The plan is to use ECMWF real time products for the input, though there are also publicly available 5-day reanalyses data available in the meantime.

Operations Phase

This is composed of the Icenet2 Ephemeral Ensemble Environments, as labelled in the diagram above, and the pipeline operations that will bind together the acyclic operation.

The former environment will be encapsulated by a semantically versioned package built from the IceNet codebase. This will be packaged via github actions and pushed out via a repo host (e.g. PyPI). Doing this allows environments to be running differing versions of packages which supports research/alpha testing/non-production data streams to be run alongside the staging/production environment, based on the distribution of updated packages.

The pipeline element of the operational phase (under the environment block) is a manual set of operations in the first instance. Implementation details to note are the use of code-based provisioning to deploy the environment in whole, which will be stored in the codebase. This will provision the necessary installation of the depedencies, packages and filesystem structure. By keeping this automated we can easily create environments in any infrastructure, with the acyclic operation of the full pipeline managed by any suitable workflow manager.

Output Phase

The output will contain both a mean and standard deviation for the sea ice concentration at each grid cell and lead time. The NetCDF will be CF compliant with the following dimensions: leadtime, y, x, quantities, where the quantities will be a set containing 'mean' and 'std', in the first instance. As with the input, egress actions to external stores should respond to creation of forecasts in the results data store.

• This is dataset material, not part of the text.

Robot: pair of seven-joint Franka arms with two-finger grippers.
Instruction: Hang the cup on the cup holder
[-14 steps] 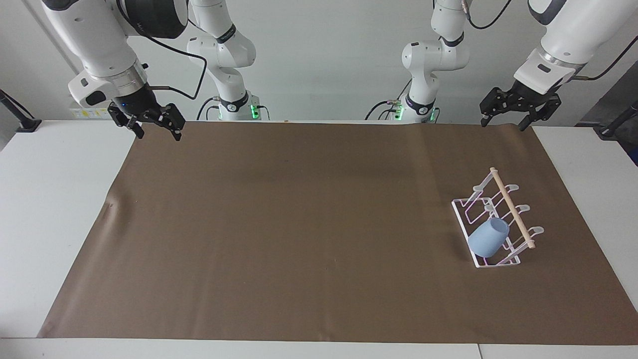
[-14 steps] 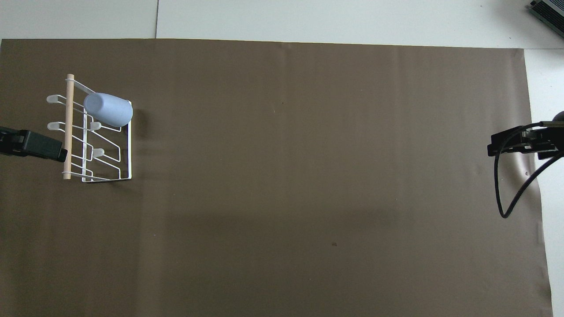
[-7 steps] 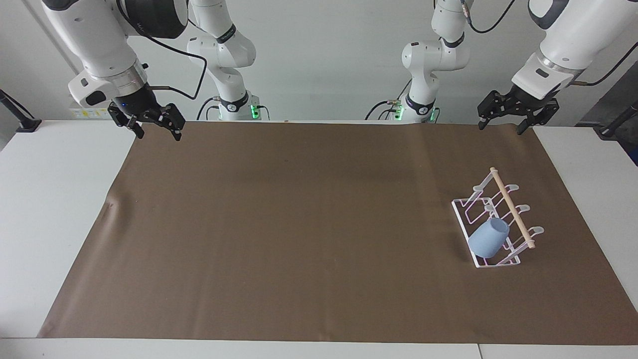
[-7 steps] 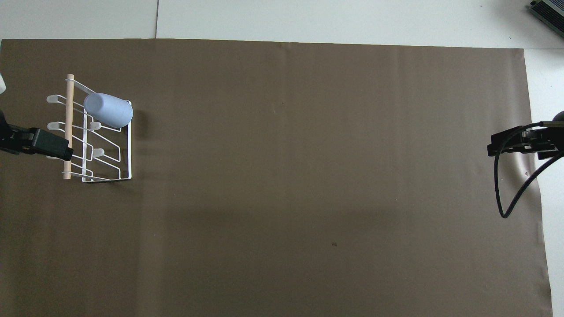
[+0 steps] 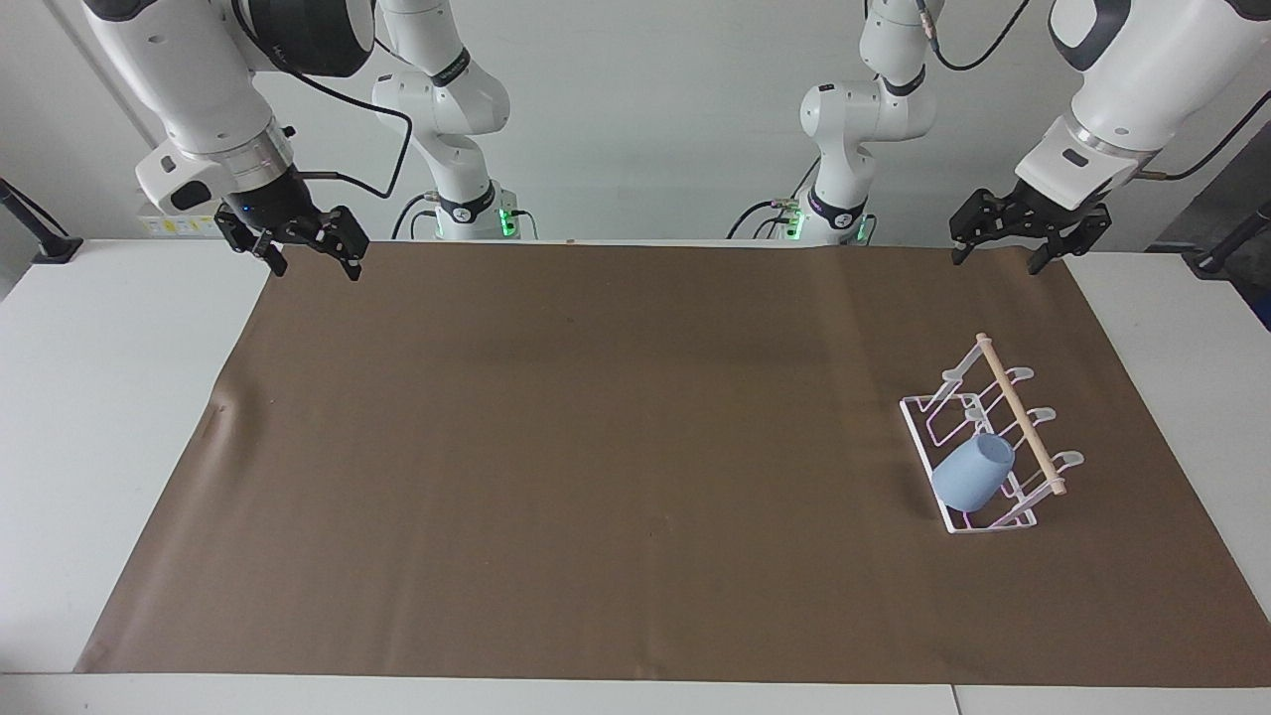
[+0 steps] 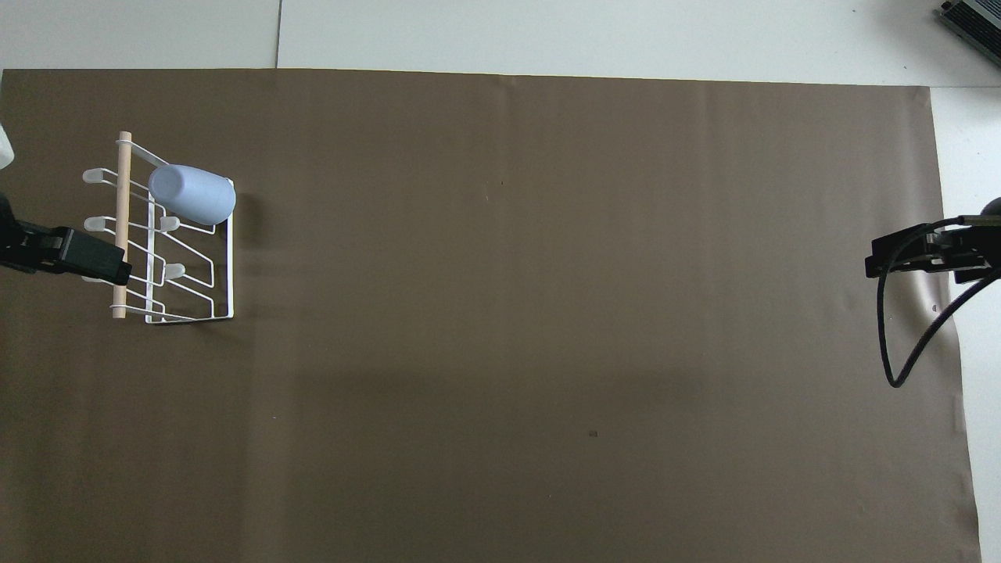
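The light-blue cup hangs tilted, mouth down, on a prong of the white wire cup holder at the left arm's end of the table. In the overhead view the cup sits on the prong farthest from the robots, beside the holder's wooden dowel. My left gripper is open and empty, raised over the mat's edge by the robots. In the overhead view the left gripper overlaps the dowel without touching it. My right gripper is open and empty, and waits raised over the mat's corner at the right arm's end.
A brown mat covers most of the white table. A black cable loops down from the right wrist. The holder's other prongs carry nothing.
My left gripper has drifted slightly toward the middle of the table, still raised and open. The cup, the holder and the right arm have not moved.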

Additional export postprocessing will also take place at this stage.

Packaging

The IceNet2 model codebase will be pip packaged with dependencies as per best practice. We'll rely on direct github interaction for packaging and installation for the development phase but we will want this to be distributed through PyPI eventually. If you need more information on Python packaging and how to do it, I seriously advise reading this guide.

Execution

The IceNet codebase will be refactored to provide atomic console entry points for each action taken by the system. This saves time and effort in creating the necessary CLI entry points that can be leveraged by a workflow implementation, whilst ensuring the API for customisation is clear and consistent with the workflows.

CI/CD Workflows

TODO: will be completed for reference after refactor

Operations and Support

Source Repositories

The IceNet2 codebases are still private, I'll discuss with Tom what the eventual position will be on the model code. The input/output segments will likely become independent tools in the long run as well.